She’d made her choice.

Vax stood looking at the two Keyleth had chosen. Lasri he’d met, she was a generation older than him and Keyleth, she’d not been born Ashari, she’d been adopted to it, like Vax had, so she was a little world wiser than most Ashari. Palkan was between him and Keyleth in age, coloured like a Marquesian man, but elf blood showed in him as well. Vax had never spoken to Palkan, but Keyleth had pointed him out. He’d been a childhood crush of hers.   
“Right young man,” Lasri said. “Where are we going?”  
“That way.” Vax pointed off the mountain to the south west.” Lasri frowned at him. “I have a direction, I’ll know when I get there.”  
“And how fast can you fly, Kadithsi?” The Ashari lived on nicknames. Keyleth had at least six. Kadithsi was Vax’s only one to date, a shard of Primordial which, depending on context, meant ‘he flies’ or ‘feathers’. “So I know what to turn in to to keep up with you?”  
Vax put his wings out by way of an answer and looped over the village. Lasri watched him, shading her eyes.  
“Eagles?” Palkan suggested.  
“Can you do a giant eagle? And how long can you fly for, Vax?”  
“Not over an hour.”  
“Giant eagles then.” Lasri said, then her body rippled and took the Giant Eagle’s shape. Palkan copied her. Vax looked West again, in to the wind. The cliff edge was only thirty feet away. He started running. He jumped in to the air, fanning his wings wide. The updraft here was fierce. He crossed his arms in to his chest and pulled against the air. Keyleth had once told him to breathe like a bird, timed against the beating of his wings, and it did help, even if they didn’t come from his body directly. 

It was cold in the shadow of the mountain, the sun was only just rising. Vax found he flew faster than the druids, though they were keeping in the lee of his wings, so he slowed himself, gliding where the wind allowed. He didn’t have far to go, he realised after a few minutes of cold air. The mountains below began to open up in to forest. The water that usually trickled down from the peaks around Zephra was coming down in torrents. All the lakes were swollen. It was beautiful here. Whatever else, it was beautiful here. The unseen thread started to pull Vax southward.
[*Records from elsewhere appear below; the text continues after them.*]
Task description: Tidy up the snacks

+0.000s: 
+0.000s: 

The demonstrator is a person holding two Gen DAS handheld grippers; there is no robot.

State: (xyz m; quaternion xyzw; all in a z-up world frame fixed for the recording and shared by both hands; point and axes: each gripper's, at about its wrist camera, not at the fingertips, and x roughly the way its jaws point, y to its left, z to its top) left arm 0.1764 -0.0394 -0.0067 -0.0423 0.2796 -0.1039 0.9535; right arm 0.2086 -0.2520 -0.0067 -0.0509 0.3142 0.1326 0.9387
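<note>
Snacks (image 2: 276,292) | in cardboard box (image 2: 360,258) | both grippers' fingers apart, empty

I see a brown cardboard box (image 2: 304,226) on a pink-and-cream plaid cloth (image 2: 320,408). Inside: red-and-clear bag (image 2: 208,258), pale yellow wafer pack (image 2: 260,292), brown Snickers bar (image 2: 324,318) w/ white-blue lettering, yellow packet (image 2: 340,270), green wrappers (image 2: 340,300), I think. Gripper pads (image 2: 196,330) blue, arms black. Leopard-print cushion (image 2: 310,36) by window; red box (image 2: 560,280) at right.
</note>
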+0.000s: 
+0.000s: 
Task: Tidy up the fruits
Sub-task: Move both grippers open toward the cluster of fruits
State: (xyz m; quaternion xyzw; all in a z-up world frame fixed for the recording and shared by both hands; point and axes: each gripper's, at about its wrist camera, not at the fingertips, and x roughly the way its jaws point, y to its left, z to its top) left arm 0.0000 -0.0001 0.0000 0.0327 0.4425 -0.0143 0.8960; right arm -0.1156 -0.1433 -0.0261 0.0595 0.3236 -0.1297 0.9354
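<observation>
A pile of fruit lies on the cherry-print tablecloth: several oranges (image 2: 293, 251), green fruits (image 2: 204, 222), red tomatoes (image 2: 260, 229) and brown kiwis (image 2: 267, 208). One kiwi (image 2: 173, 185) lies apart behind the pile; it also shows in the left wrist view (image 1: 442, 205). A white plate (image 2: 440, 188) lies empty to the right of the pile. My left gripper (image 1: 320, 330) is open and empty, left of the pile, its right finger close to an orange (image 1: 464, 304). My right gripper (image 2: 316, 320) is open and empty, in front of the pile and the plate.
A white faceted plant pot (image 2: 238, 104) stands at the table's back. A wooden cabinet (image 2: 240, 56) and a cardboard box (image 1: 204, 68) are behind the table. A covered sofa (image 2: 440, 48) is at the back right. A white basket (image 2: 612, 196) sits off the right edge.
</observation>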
He pulled his right wing up, then cut across the wind, dropping height as he went. He would be smarter than his dream self. He would not drop directly on to his target, not unless he could see exactly what he needed to stick his daggers in to. 

There. A town, still shrouded in shadow. Vax called a warning to the druids, then dropped sharply, cutting as low above the trees as he dared. He’d made a few mistakes with downdrafts or strong gusts before that had left him very bruised. 
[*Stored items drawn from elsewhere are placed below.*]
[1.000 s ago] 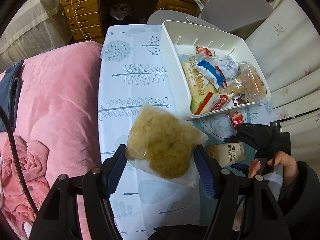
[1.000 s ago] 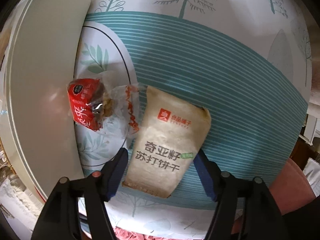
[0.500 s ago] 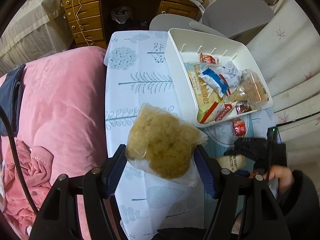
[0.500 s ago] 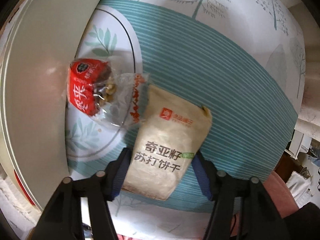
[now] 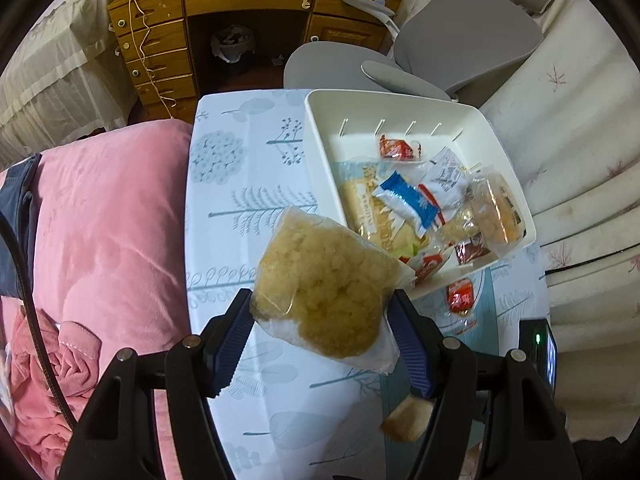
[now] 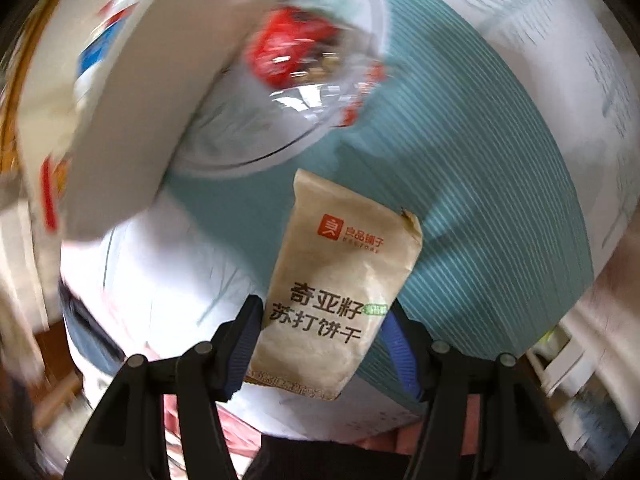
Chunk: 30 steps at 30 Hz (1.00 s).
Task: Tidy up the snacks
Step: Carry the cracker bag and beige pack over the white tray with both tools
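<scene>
Pads of the left gripper (image 5: 320,332) pinch a clear bag of puffed snack (image 5: 326,286) by its sides, so it hangs clear of the table (image 5: 240,168). The tray (image 5: 320,152) of sorted snacks lies toward two o'clock, likely its goal. The right gripper (image 6: 320,344) clamps a tan cracker packet (image 6: 340,288) near its bottom edge, lifted off the table, probably also tray-bound. A red packet (image 6: 296,52), blurred, lies loose at twelve o'clock beside the tray's wall.
</scene>
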Each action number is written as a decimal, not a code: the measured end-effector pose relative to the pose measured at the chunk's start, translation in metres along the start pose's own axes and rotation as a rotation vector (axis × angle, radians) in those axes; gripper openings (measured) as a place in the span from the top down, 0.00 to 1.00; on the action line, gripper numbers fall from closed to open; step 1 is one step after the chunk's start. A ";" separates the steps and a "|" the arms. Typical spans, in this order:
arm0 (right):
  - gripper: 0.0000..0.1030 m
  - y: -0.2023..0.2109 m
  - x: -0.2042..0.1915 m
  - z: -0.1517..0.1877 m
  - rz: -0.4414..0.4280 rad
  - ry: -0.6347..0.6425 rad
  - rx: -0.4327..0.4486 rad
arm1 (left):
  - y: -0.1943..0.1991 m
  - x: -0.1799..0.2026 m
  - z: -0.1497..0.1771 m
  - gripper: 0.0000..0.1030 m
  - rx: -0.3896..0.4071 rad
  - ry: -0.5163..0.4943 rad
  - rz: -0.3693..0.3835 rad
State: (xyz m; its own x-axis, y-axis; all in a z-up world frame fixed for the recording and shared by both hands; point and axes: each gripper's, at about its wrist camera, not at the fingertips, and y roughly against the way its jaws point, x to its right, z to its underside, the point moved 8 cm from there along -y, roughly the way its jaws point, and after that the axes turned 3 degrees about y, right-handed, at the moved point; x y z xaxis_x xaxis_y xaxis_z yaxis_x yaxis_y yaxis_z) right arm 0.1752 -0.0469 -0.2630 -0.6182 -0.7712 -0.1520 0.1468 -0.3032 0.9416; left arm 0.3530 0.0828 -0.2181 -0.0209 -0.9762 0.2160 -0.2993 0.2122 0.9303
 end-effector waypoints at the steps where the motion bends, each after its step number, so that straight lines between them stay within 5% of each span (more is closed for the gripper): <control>1: 0.41 0.003 -0.004 0.003 -0.002 0.030 -0.001 | -0.001 0.002 -0.003 0.35 0.002 0.003 -0.002; 12: 0.41 0.054 -0.062 0.009 -0.073 0.450 0.144 | -0.007 0.026 -0.030 0.35 0.037 0.070 -0.024; 30: 0.41 0.133 -0.102 -0.111 -0.145 0.821 0.508 | -0.019 0.066 -0.095 0.35 0.165 0.179 -0.052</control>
State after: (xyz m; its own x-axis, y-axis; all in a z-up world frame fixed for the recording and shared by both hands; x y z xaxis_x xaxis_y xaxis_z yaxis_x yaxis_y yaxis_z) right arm 0.3433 -0.0709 -0.1559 0.1549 -0.9538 -0.2573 -0.3579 -0.2969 0.8853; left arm 0.4484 0.0186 -0.1932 0.1635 -0.9590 0.2315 -0.4473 0.1371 0.8838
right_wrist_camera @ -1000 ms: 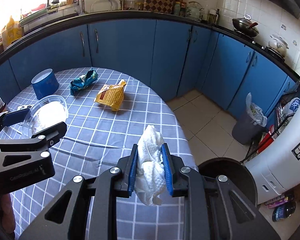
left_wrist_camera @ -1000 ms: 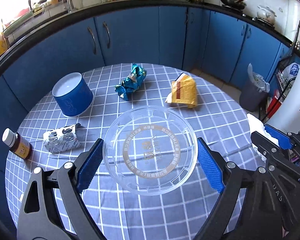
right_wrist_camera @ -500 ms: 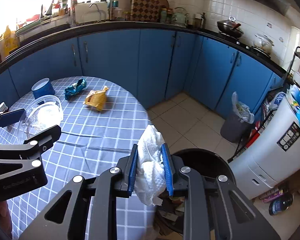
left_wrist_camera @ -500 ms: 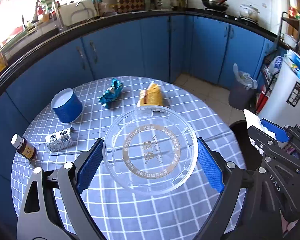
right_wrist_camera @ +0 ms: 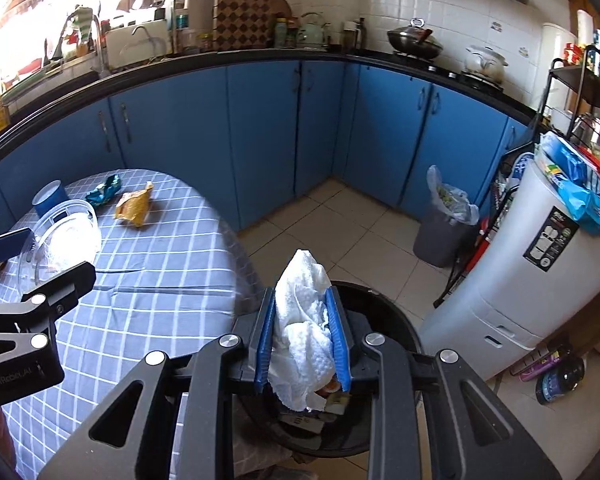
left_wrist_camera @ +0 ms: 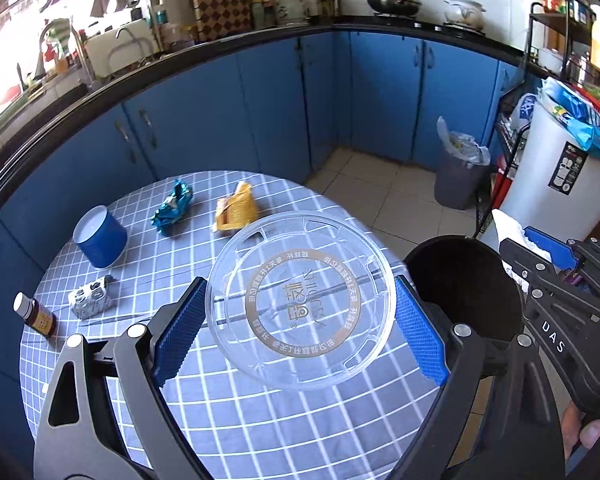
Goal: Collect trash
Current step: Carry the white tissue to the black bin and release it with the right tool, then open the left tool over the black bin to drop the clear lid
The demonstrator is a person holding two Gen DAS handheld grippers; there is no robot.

He flew on until he was probably only a few hundred feet from the edge of the town, then dropped, rolling the lead edge of his wings upwards and pushing back against his momentum. He was falling. He sighted the forest floor between the trees, flared his wings out to slow himself, then pulled them in before he hit branches. He twisted in the air like a cat and landed feet then hands. He sank over an inch in to the sodden ground. He straightened, shaking his hand off. He could hear Vex in the back of his head, scolding him for leaving so obvious a trail. Lasri and Palkan landed on the ground as eagles. Their wingspan was small enough to fit between the trees. Vax pointed mutely towards the town.  
“Skeug Pass?” Lasri asked. Vax looked at her. “You’re going to Skeug Pass, the town just there? That’s where the evil you have to fight is?”  
“I think so.”  
“I’ve been there hundreds of times. It’s one of the places I go to buy grain. And something there is raising…”  
“I don’t know.” Vax said. “But I think we should be very quiet.”


	3. Chapter 3

Vax dropped to a half crouch as he moved, going from shadow to shadow, almost without having to think about it. Whisper had found its way in to his hand. As they closed the distance, Vax started to hear weeping. Strangely, that was comforting. He’d never heard undead weep.   
The two druids behind him were making far too much noise, squelching through the mud. Vax knew where to place his feet to keep the noise low, they clearly didn’t. 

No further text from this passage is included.